Authenticity of the James Ossuary is in doubt
An ancient burial casket, claimed by its owner to contain the bones of Jesus' brother, has been declared a fake by Israeli antiquities experts.
The small ossuary, inscribed "James, son of Joseph, brother of Jesus" in Aramaic, was hailed as the oldest archaeological link to the New Testament.
But after studying the first century artefact, Israel's Antiquities Authority says the inscription is not authentic.
The ossuary, which is about 50 centimetres (20 inches) long, was revealed to the world last November at a Washington press conference held by the Biblical Archaeology Review.
A number of experts who inspected the small limestone box at the time said they found no reason to doubt its authenticity.
Ancient written characters
But Israel's Antiquities Authority said its own investigation carried out by several committees of experts concluded the inscription was fake.
"The inscription appears new, written in modernity by someone attempting to reproduce ancient written characters," it said in a statement.
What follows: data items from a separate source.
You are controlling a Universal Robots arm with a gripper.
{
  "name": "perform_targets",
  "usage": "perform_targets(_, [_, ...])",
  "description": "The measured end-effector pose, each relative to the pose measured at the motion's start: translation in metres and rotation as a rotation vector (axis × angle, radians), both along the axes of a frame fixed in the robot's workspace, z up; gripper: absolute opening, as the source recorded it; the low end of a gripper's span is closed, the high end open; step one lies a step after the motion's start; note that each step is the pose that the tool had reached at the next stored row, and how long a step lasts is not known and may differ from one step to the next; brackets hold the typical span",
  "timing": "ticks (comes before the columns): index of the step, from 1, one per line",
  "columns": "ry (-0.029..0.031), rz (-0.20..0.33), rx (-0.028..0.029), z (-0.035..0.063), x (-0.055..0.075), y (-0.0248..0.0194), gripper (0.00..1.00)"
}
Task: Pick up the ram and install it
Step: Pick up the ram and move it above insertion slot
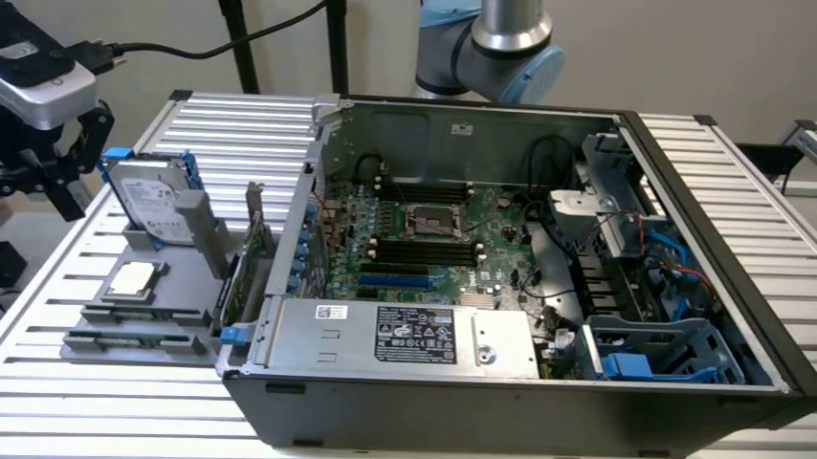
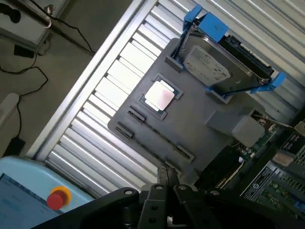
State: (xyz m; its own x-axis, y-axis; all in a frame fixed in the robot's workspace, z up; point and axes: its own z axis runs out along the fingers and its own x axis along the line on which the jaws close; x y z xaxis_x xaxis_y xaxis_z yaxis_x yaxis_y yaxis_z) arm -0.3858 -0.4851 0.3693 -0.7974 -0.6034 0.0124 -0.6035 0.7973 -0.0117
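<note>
One gripper (image 2: 167, 174) is hovering above the slatted table (image 2: 119, 81), its dark fingers closed against each other with nothing visible between them, and it is touching none of the parts. Just ahead of the fingertips, a gray holder (image 2: 190, 119) is lying flat on the table. The ram (image 2: 159, 135) seems to be sitting on edge in the holder's long slot, showing as a thin dark strip between the end clips. It is the closest part to the gripper, though its colour and chips cannot be made out.

Just past the ram, farther from the gripper, a square silver processor chip (image 2: 159, 95) is resting in its own recess. Farther still, a silver hard drive (image 2: 219, 62) with blue rails is leaning upright at the holder's far end. Off to one side of the gripper, beyond the holder, an open computer case (image 1: 511, 382) is lying on the table, exposing its motherboard (image 1: 434, 225), whose black slots are well apart from the gripper. A green expansion card (image 1: 251, 258) is standing between the holder and the case.
</note>
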Motion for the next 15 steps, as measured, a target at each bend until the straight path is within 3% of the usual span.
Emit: perform_targets(15, [0.0,0.258,0.0001,0.0,-0.0003,0.0,0.11])
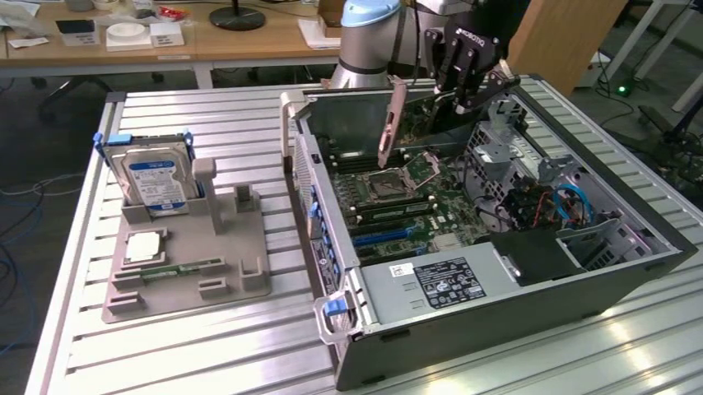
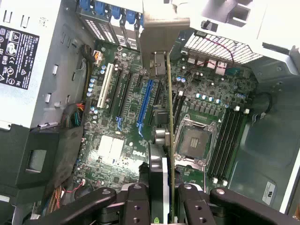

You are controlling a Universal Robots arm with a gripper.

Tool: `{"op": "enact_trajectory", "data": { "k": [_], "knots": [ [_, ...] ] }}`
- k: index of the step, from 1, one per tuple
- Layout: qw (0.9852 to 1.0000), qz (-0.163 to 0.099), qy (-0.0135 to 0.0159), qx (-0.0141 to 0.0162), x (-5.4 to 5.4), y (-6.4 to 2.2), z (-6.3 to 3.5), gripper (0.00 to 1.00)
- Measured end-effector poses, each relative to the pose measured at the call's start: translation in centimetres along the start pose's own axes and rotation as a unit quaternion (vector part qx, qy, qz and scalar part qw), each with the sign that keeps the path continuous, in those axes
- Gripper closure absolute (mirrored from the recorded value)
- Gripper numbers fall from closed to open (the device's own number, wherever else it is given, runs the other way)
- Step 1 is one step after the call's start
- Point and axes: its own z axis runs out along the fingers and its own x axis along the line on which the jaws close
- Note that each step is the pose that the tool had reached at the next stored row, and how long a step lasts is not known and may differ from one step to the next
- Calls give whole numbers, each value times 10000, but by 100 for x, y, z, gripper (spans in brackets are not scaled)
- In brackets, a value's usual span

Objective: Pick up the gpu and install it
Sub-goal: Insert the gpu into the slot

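Gripper (image 1: 459, 95) clamped on gpu (image 1: 388, 123), hanging over open pc case (image 1: 495, 329).
I'd hold card vertical, edge parallel w/ blue slot (image 2: 146, 103) below gripper, lower slow.

Silver-grey arm (image 1: 360, 59), pale blue joint cap (image 1: 371, 11); black gripper (image 1: 455, 100), white lettering (image 1: 470, 38) on body; black linkage fingers (image 2: 135, 199), round pivot screws.

This is looking like a robotics lab: an arm (image 1: 368, 41) is standing at a ribbed aluminium counter (image 1: 220, 115) carrying an open PC case (image 1: 495, 329) and a grey fixture (image 1: 187, 284), while cluttered desks (image 1: 220, 45) are standing behind and cables (image 1: 25, 186) are trailing on the floor (image 1: 49, 156).
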Motion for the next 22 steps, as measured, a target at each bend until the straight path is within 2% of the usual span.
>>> {"op": "enact_trajectory", "data": {
  "k": [17,22],
  "knots": [
    [10000,-37,2,-2,-3,-3,3,72],
    [10000,23,9,18,-1,-3,65,72]
  ]
}}
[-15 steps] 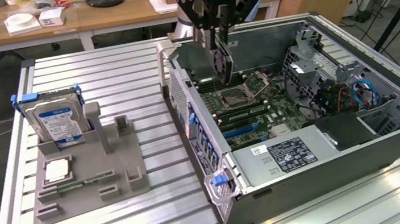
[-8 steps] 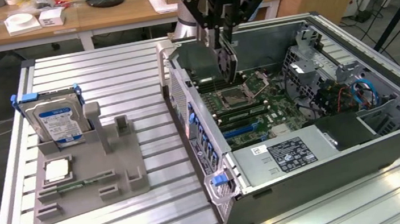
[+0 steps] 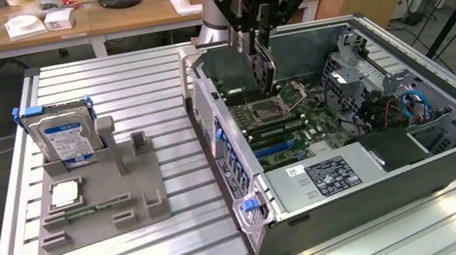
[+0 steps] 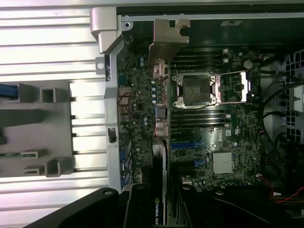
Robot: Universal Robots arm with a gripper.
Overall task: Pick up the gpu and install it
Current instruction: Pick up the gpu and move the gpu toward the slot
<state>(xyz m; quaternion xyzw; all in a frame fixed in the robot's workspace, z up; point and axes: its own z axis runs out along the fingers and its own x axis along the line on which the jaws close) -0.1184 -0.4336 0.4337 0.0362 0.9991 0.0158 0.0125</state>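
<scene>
Black jaws, seen in the exterior view, are clamped on the gpu (image 3: 262, 68), one finger on each flat face. The card hangs on edge from them, its upper part pinched between the fingers and its lower part reaching down past their tips. It hangs inside the open computer case (image 3: 389, 166), over the motherboard (image 3: 297, 125) and close to the CPU socket (image 3: 264, 106). Whether its lower edge touches the board I cannot tell. The case lies on its side on the slatted aluminium bench (image 3: 118, 82), with a labelled power supply (image 3: 330, 177) at its near end. Well apart, toward the exterior view's left, a grey fixture (image 3: 102, 201) carries the hard drive (image 3: 68, 137), which stands upright with its blue label facing out. A small silver chip (image 3: 64, 194) lies flat on the fixture lower down.

From the wrist view the gpu (image 4: 159, 156) shows edge-on as a thin dark strip running straight out from between the jaws. Its printed label (image 4: 155, 211) sits closest to the grip and its silvery metal bracket (image 4: 168, 42) at the far end. The dark fingers (image 4: 95, 209) flank it on both sides. Below the card is the motherboard (image 4: 137, 95), with the CPU socket (image 4: 197, 90) just beside the card's line and a finned heatsink (image 4: 222, 162) further off. The grey fixture (image 4: 38, 118) rests on the bench (image 4: 47, 42) outside the case wall.
</scene>
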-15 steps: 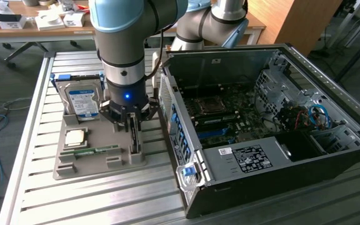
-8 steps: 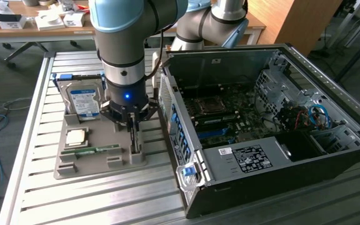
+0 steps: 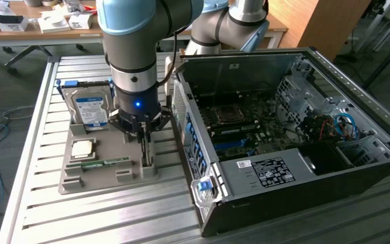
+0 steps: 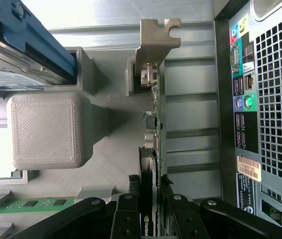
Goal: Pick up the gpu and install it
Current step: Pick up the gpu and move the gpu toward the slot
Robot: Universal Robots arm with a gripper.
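On the exterior view's left, a hard drive (image 3: 90, 109) stands in a grey holder (image 3: 93, 184), with a processor chip (image 3: 82, 148) and a memory stick (image 3: 105, 163) lying in front of it. Further right, the gripper (image 3: 144, 133) clamps the gpu (image 4: 150, 119), which stands on edge in the holder's slot. An open computer case (image 3: 296, 170) sits just beside it, on the right.

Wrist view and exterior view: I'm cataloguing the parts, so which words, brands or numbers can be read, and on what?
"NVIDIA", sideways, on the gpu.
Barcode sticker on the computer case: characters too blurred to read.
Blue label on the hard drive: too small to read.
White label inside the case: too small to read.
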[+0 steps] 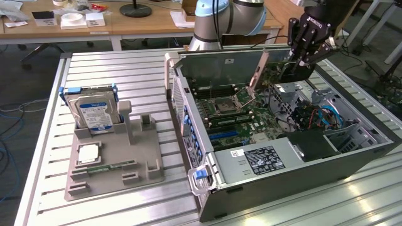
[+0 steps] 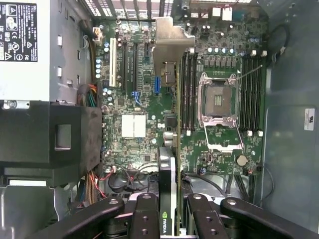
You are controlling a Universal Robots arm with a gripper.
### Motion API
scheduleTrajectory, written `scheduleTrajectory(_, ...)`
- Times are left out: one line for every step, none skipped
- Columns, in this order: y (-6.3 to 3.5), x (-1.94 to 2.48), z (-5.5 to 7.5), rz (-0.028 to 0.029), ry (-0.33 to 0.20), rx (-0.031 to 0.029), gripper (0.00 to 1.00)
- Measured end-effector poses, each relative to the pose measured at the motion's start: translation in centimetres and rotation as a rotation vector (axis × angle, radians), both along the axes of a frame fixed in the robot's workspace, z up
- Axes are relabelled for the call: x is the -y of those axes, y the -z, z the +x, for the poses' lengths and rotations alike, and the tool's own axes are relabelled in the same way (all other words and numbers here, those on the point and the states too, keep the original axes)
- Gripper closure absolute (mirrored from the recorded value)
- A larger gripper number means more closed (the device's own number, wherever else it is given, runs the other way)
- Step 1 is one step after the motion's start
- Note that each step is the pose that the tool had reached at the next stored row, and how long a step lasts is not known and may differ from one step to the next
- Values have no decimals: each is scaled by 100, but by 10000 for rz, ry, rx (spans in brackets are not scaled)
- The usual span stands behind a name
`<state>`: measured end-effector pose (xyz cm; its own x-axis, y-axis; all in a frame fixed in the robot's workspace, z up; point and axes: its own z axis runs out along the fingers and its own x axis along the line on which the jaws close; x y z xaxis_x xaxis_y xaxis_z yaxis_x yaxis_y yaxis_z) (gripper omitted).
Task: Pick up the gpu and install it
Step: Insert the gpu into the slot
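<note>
In the exterior view, the gripper (image 1: pixel 300 63) hangs over the open computer case (image 1: pixel 301 174), clenched on the gpu (image 1: pixel 292 71), which its fingers largely hide. In the wrist view, the gripper (image 2: pixel 169 211) clamps the gpu (image 2: pixel 167 174) edge-on above the motherboard (image 2: pixel 134 124). Its silver bracket (image 2: pixel 169 40) covers the slots beneath, so I cannot tell whether the card touches them.
</note>
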<state>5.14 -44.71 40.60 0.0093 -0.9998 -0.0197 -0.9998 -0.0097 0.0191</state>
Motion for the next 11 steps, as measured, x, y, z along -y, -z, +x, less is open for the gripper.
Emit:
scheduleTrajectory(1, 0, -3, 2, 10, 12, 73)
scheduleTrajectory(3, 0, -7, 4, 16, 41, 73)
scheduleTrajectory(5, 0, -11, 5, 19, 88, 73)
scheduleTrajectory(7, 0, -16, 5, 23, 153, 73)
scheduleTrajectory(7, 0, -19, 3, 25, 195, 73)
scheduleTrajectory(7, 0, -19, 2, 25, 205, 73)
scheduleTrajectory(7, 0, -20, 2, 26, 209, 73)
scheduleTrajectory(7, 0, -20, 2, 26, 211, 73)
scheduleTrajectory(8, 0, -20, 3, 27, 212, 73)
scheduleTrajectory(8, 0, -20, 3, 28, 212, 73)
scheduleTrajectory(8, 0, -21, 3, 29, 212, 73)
It was damaged on its way to an exhibition in Canada last year
The ossuary's owner, Israeli collector Oded Golan, dismissed the authority's findings.
"I am certain the ossuary is real," he said. "I am certain the committee is wrong regarding its conclusions".
Mr Golan said he bought the ossuary from an antiques dealer in Jerusalem in the mid-1970s for around $200.
However, police are interviewing dealers in Jerusalem's Old City following suspicions that the ossuary was bought only a few months ago.